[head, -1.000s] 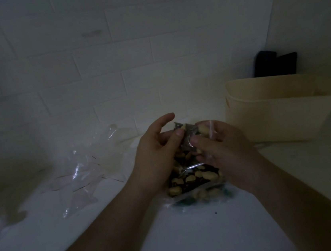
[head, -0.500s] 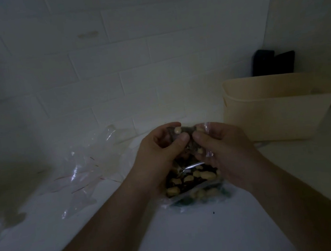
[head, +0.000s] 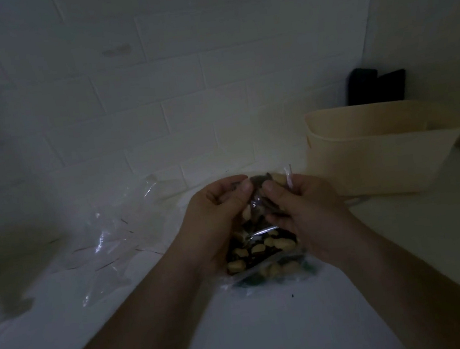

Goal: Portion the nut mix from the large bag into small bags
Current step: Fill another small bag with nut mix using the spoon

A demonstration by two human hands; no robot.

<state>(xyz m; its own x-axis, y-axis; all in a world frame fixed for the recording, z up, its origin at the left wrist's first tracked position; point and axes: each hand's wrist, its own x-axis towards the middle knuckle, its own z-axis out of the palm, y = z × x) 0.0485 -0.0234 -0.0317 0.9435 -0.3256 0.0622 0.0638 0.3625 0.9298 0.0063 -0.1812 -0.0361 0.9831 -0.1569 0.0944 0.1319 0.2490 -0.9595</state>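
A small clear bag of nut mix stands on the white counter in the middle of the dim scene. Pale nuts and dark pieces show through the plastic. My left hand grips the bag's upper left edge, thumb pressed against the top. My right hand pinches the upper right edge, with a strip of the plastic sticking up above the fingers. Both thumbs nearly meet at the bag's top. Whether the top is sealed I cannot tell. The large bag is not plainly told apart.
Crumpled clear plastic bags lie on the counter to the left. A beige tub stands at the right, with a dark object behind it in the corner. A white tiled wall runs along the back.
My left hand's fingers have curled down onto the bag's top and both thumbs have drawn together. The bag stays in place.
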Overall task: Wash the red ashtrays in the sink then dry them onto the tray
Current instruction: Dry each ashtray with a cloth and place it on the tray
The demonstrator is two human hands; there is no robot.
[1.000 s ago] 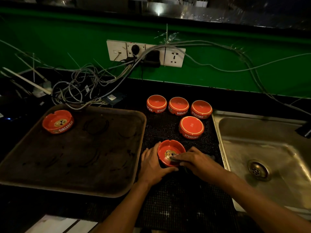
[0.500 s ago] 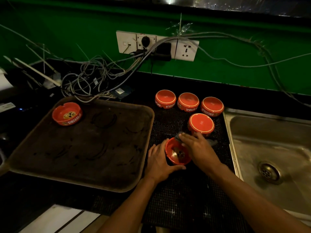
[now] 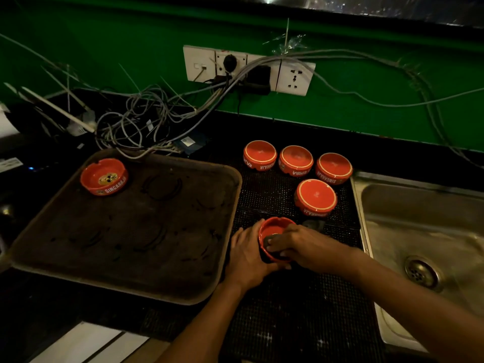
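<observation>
A red ashtray [image 3: 272, 226] stands upright on the black mesh mat [image 3: 301, 310]. My left hand [image 3: 247, 255] grips its left side. My right hand [image 3: 301, 247] presses a dark grey cloth [image 3: 272, 239] into its bowl; part of the cloth trails out behind the hand. Several red ashtrays lie upside down on the mat farther back, the nearest [image 3: 315, 196] just beyond my hands. One more red ashtray [image 3: 104, 176] sits upright in the far left corner of the dark tray [image 3: 146, 281].
A steel sink [image 3: 429, 226] with a round drain [image 3: 421, 273] lies to the right of the mat. A tangle of cables [image 3: 136, 121] runs from wall sockets [image 3: 248, 69] behind the tray. The counter's front edge is near the bottom.
My right hand has moved from the ashtray's far rim down into its bowl with the cloth. The ashtray, tilted before, now stands more level. My left hand keeps hold of it.
</observation>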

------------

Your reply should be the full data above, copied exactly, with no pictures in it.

[head, -1.000s] 
[head, -0.500s] 
[head, +0.000s] 

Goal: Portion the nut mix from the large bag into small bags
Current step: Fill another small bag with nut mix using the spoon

A demonstration by two human hands; no robot.

<state>(xyz m; its own x-axis, y-axis; all in a world frame fixed for the recording, z up, its origin at the left wrist's first tracked position; point and axes: each hand's wrist, its own x-axis towards the middle knuckle, its own z-axis out of the palm, y = z × x) 0.0485 -0.0234 -0.0317 0.9435 -0.3256 0.0622 0.0638 0.3625 0.9298 0.0063 -0.1812 -0.0361 0.9831 -0.1569 0.0944 0.1319 0.2490 -0.9595</state>
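A small clear bag of nut mix stands on the white counter in the middle of the dim scene. Pale nuts and dark pieces show through the plastic. My left hand grips the bag's upper left edge, thumb pressed against the top. My right hand pinches the upper right edge, with a strip of the plastic sticking up above the fingers. Both thumbs nearly meet at the bag's top. Whether the top is sealed I cannot tell. The large bag is not plainly told apart.
Crumpled clear plastic bags lie on the counter to the left. A beige tub stands at the right, with a dark object behind it in the corner. A white tiled wall runs along the back.
My left hand's fingers have curled down onto the bag's top and both thumbs have drawn together. The bag stays in place.
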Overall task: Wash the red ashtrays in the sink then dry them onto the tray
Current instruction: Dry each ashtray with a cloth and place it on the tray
The demonstrator is two human hands; there is no robot.
[1.000 s ago] 
[0.500 s ago] 
[now] 
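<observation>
A red ashtray [image 3: 272, 226] stands upright on the black mesh mat [image 3: 301, 310]. My left hand [image 3: 247, 255] grips its left side. My right hand [image 3: 301, 247] presses a dark grey cloth [image 3: 272, 239] into its bowl; part of the cloth trails out behind the hand. Several red ashtrays lie upside down on the mat farther back, the nearest [image 3: 315, 196] just beyond my hands. One more red ashtray [image 3: 104, 176] sits upright in the far left corner of the dark tray [image 3: 146, 281].
A steel sink [image 3: 429, 226] with a round drain [image 3: 421, 273] lies to the right of the mat. A tangle of cables [image 3: 136, 121] runs from wall sockets [image 3: 248, 69] behind the tray. The counter's front edge is near the bottom.
My right hand has moved from the ashtray's far rim down into its bowl with the cloth. The ashtray, tilted before, now stands more level. My left hand keeps hold of it.
</observation>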

No further output will be produced for this exercise.